1866 to 1880
Economic Awakening
And so, calm returns to Sonora and the recovery period begins. By 1869, Miguel Pompa has a stagecoach line between Altar and Tucson. The rates are 8 cts per pound for freight, and $20 each passenger. Two years later, Alfonso Coindreau inaugurates the first stagecoach line, of three carriages, between Hermosillo and Tucson.
Also in the 1860´s, and englishman who had arrived to Sonora during the 50's and opened a store in Villa de Seris, Guillermo Barnett, acquires and moves to the old Real de la Arizona, and establishes there a ranch with the same name.
That same decade the Robinson businesses in Guaymas are declared bankrupt, and his part of Los Nogales is transfered, on October 23, 1871, to Camou Brothers, in account of a debt he has with them for $5,922.77.
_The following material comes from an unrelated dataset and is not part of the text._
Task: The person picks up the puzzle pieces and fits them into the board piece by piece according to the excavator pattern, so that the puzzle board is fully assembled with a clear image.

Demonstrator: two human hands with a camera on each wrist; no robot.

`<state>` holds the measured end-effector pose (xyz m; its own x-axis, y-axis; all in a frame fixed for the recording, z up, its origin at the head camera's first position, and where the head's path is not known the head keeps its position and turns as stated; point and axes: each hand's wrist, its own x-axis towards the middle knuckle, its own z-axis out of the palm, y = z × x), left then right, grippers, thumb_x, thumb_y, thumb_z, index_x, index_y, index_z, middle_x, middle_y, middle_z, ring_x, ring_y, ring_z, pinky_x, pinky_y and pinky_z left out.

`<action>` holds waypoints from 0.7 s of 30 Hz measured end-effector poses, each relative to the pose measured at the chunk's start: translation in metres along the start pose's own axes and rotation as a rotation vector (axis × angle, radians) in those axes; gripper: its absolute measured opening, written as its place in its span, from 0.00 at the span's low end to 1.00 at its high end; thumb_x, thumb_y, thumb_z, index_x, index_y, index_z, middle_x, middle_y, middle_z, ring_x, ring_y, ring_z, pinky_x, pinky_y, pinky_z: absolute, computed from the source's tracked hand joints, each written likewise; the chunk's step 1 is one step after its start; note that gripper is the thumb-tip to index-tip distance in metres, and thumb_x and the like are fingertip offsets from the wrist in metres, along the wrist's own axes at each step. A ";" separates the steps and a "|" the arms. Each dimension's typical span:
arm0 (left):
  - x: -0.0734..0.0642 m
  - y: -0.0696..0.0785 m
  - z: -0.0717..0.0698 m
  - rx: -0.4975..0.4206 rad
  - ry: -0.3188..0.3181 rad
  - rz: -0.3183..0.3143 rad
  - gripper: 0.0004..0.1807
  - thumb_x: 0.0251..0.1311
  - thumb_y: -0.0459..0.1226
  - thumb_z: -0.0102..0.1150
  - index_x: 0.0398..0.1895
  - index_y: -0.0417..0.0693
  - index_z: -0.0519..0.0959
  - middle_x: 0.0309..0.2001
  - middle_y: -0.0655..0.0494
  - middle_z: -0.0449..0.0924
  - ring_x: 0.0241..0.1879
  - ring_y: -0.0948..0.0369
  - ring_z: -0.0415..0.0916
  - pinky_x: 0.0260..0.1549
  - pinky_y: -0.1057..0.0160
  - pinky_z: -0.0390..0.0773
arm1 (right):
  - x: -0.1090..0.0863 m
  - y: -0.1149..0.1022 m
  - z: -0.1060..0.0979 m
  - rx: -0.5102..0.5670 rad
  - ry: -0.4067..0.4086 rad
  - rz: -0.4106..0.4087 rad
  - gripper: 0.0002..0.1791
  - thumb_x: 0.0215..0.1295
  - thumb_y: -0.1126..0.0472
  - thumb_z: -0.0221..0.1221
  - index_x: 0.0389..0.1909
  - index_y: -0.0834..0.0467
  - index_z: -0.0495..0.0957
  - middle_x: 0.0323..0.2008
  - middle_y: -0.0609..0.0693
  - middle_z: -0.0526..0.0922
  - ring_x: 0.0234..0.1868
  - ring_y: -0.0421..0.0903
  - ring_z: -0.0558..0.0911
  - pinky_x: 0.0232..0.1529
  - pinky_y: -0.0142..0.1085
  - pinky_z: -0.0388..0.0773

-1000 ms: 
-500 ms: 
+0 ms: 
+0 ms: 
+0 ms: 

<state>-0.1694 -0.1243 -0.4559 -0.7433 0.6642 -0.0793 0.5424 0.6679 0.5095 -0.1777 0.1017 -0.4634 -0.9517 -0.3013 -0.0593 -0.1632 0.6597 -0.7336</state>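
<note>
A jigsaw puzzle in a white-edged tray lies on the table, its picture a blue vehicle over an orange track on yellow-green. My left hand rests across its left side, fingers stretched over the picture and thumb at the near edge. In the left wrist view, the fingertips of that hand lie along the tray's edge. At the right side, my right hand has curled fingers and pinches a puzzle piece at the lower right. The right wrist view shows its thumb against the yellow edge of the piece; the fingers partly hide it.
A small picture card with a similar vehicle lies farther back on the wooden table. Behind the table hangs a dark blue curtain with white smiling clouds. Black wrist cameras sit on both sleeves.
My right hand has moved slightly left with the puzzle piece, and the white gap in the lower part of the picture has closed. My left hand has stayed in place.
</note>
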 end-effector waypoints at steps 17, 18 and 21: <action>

By 1872, another bonanza in Planchas de Plata begins, and Remigio Rivera, Luis McKay and Francisco Gastelum denounce there several mines, although by May, due to the lack of resources, the bonanza has ended.
That same year, the Mexican Consulate in Tucson is established, due to the enormous growth of trade between Sonora and Arizona. It is estimated that between a half and three quarts of a million dollars a year enter then to Arizona, coming from Sonora, although by the end of that decade the trade towards Sonora from Arizona is even greater, and accompanying all of this, contraband into Sonora also grows.
By 1877 there is a proliferation of stagecoach lines in the border: Antonio Varela has one between Hermosillo and Tucson, although ending that year he announces that he will suspend it, because the Sonora Congress didn´t approve a law gaving him a subsidy. When he does it, immediately other lines come to replace his: Jose Pierson´s, covering Magdalena to Tucson, and Juan Moreno´s betwen Hermosillo and Magdalena. At the same time, another one is established between Hermosillo and Altar, while the Congress approves in November, 1879, a Law of stagecoaches subvention between Hermosillo and Magdalena.
By 1879, four of every ten clothing pieces used in Sonora, made of cotton, have been introduced through contraband to Sonora. This will force the State government to issue a law, that same 1879, giving long jail periods to contrabandists, and the federal government establishes, in 1880, customs houses in Quitovaquita, Sasabe, Palominas and Nogales.